To ensure the individual’s informed consent is legally effective, Congress defined the practical application of “the adequate standards for informed consent” as detailed in the Belmont Report.

(1) 45 CFR 46.116(a) (1) “Before involving a human subject in research covered by this policy, an investigator shall obtain the legally effective informed consent of the subject’s legally authorized representative.”

(2) 45 CFR 46.116(a) (2) “An investigator shall seek informed consent only under circumstances that provide the prospective subject or the legally authorized representative sufficient opportunity to discuss and consider whether or not to participate and that minimize the possibility of coercion or undue influence.” (3)45 CFR 46.116(a)

(3) “The information that is given to the subject or the legally authorized representative shall be in language understandable to the subject or the legally authorized representative.”

(4) “The prospective subject or the legally authorized representative must be provided with the information that a reasonable person would want to have in order to make an informed decision about whether to participate, and an opportunity to discuss that information.”

(5)45 CFR 46.116(a) “No informed consent may include any exculpatory language through which the subject or the legally authorized representative is made to waive or appear to waive any of the subject’s legal rights, or releases or appears to release the investigator, the sponsor, the institution, or its agents from liability for negligence.”

(6) “A description of any reasonably foreseeable risks or discomforts to the subject.”

(7) “A description of any benefits to the subject or to others that may reasonably be expected from the research.”

(8) “A disclosure of appropriate alternative procedures or courses of treatment, if any, that might be advantageous to the subject.”

(9) “A statement that participation is voluntary, refusal to participate will involve no penalty or loss of benefits to which the subject is otherwise entitled, and the subject may discontinue participation at any time without penalty or loss of benefits to which the subject is otherwise entitled.” Combining the principles of the Belmont Report and the legal requirements of 45 CFR 46, informed consent is only legally effective if the offer to participate contains no coercion, undue influence, sanctions, or unjustifiable pressures.

The option to accept or refuse EUA products is a RIGHT bestowed upon the American people which no authority has the legal power to interfere. Both options have been granted equal protection and must be protected with equal force. The right to refuse is sacred. Never forget that!



3 Responses

  1. Excellent summary. Parents should know there are still no FDA approved or licensed COVID vaccines available to current date. Those formulations were never manufactured. You have the legal right to refuse without exclusion from school or employment.

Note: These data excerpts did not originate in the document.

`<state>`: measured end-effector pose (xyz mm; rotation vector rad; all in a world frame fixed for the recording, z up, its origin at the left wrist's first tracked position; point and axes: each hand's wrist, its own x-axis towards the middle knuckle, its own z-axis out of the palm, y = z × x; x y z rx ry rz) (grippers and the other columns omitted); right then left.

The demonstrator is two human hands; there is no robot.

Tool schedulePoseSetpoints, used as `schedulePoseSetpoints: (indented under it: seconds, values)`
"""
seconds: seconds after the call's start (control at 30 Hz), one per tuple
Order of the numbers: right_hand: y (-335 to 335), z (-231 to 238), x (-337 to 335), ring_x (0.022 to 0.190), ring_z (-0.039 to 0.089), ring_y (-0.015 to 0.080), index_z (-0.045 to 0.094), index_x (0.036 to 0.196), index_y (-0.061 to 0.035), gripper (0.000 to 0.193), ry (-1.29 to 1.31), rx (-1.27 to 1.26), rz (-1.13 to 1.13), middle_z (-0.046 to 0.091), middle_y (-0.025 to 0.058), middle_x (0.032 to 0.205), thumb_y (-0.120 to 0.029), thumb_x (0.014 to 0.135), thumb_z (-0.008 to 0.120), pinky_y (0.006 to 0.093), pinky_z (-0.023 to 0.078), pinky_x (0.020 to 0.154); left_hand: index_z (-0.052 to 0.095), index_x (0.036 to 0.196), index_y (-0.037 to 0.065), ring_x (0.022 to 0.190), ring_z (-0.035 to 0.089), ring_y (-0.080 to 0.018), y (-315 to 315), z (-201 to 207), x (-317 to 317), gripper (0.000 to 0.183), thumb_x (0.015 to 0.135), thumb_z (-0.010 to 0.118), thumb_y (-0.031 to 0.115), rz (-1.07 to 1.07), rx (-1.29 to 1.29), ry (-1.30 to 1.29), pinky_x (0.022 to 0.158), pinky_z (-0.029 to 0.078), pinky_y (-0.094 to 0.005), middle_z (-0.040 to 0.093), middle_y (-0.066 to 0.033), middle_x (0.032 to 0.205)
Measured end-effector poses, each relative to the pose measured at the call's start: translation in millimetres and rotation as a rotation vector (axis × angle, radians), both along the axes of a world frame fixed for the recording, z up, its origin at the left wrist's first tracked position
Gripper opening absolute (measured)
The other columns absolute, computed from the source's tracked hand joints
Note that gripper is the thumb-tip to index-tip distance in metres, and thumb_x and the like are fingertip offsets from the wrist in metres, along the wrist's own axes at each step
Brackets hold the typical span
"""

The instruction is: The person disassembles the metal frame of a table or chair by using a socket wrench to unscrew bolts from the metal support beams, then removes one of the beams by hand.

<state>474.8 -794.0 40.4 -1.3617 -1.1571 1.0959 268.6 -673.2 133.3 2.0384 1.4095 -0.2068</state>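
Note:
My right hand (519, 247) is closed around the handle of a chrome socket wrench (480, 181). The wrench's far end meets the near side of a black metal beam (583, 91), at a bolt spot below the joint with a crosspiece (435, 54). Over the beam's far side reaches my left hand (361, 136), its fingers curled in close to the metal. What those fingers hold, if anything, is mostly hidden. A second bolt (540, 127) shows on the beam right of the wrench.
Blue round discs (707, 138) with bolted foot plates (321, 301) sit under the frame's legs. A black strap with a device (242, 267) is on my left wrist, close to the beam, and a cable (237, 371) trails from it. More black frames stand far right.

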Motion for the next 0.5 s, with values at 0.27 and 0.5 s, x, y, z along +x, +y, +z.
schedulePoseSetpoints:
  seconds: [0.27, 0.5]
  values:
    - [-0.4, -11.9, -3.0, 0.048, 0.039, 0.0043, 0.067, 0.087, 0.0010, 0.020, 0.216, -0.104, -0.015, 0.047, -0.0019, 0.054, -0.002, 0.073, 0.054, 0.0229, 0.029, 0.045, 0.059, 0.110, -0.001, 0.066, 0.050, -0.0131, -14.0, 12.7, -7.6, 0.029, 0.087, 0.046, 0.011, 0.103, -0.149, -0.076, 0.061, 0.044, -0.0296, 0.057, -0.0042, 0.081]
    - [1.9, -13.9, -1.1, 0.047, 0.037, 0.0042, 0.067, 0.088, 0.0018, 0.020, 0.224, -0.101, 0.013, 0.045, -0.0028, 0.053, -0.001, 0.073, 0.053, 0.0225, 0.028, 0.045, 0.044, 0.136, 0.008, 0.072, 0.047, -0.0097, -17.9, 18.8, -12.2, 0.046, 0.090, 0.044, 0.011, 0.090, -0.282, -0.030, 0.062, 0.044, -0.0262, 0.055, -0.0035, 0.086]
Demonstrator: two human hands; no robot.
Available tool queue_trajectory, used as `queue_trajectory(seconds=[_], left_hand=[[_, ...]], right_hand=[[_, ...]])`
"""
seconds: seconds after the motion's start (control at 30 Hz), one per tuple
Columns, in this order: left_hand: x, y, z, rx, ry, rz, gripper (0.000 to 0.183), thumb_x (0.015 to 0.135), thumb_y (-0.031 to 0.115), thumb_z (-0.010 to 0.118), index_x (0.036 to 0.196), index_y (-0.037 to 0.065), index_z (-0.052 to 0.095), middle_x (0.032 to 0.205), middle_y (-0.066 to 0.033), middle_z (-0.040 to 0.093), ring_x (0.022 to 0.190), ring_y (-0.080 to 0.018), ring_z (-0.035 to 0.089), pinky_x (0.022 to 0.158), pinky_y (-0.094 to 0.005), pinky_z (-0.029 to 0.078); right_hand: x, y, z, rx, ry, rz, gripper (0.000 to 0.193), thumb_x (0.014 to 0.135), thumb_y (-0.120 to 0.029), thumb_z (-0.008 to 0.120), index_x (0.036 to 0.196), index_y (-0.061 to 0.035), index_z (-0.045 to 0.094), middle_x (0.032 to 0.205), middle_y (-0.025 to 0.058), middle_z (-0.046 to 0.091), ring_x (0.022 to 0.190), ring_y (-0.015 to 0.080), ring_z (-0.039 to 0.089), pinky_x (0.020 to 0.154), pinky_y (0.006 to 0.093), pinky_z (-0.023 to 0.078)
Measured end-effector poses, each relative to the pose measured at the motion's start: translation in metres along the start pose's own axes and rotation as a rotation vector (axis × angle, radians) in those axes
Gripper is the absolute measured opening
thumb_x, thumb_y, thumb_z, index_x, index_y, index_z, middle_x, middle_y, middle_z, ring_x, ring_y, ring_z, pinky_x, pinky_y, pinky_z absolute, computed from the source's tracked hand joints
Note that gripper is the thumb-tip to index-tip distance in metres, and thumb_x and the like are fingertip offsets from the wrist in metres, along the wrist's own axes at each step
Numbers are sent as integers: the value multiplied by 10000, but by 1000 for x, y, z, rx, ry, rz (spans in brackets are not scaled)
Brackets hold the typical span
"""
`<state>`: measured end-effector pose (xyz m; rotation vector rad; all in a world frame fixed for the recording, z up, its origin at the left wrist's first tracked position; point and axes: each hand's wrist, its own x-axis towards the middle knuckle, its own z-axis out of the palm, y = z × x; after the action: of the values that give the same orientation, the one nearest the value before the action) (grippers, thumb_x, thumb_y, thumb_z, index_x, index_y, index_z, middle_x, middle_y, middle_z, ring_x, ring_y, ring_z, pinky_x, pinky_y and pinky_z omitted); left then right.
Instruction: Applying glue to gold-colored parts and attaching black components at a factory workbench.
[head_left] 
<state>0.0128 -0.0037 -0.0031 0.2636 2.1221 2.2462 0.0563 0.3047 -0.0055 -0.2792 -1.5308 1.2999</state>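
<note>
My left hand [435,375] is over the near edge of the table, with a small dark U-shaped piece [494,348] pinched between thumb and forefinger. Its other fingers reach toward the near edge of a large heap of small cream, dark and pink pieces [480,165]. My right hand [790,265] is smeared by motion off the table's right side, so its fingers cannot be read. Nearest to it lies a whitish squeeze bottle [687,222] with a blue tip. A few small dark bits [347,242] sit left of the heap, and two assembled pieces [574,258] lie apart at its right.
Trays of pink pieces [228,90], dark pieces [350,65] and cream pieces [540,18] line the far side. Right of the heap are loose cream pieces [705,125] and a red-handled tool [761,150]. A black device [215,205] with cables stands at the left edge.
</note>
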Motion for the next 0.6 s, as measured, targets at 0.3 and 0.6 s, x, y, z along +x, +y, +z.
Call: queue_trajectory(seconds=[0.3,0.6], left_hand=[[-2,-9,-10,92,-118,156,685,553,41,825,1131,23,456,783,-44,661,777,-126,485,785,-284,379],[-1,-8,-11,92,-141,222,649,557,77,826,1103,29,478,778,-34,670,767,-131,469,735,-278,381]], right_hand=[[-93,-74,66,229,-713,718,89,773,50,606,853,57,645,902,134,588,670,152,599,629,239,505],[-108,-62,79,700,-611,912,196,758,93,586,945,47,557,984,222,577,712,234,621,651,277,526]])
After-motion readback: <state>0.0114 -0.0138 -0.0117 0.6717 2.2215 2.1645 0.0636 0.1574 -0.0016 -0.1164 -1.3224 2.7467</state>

  2. The Colorado Court of Appeals does not recognize’s people’s right to refuse. I was fired from my job due to the experimental jab and was denied unemployment benefits. I appealed and won however my former employer challenged the ruling and I ultimately lost in the Court of Appeals. The State of Colorado has no interest in protecting the rights and liberties of it’s citizens.

  3. Well lookiee at all the lawyer speak. Ya it always ends up with dead people, lots of government daring the individual to do something.
    Well I wish I had known this beforehand. Got 3 jabs !!!
    Employment mandated. Now I am glad I’m old semi retired.
    If I was young I’d be protesting and organizing. Well at least I’m armed.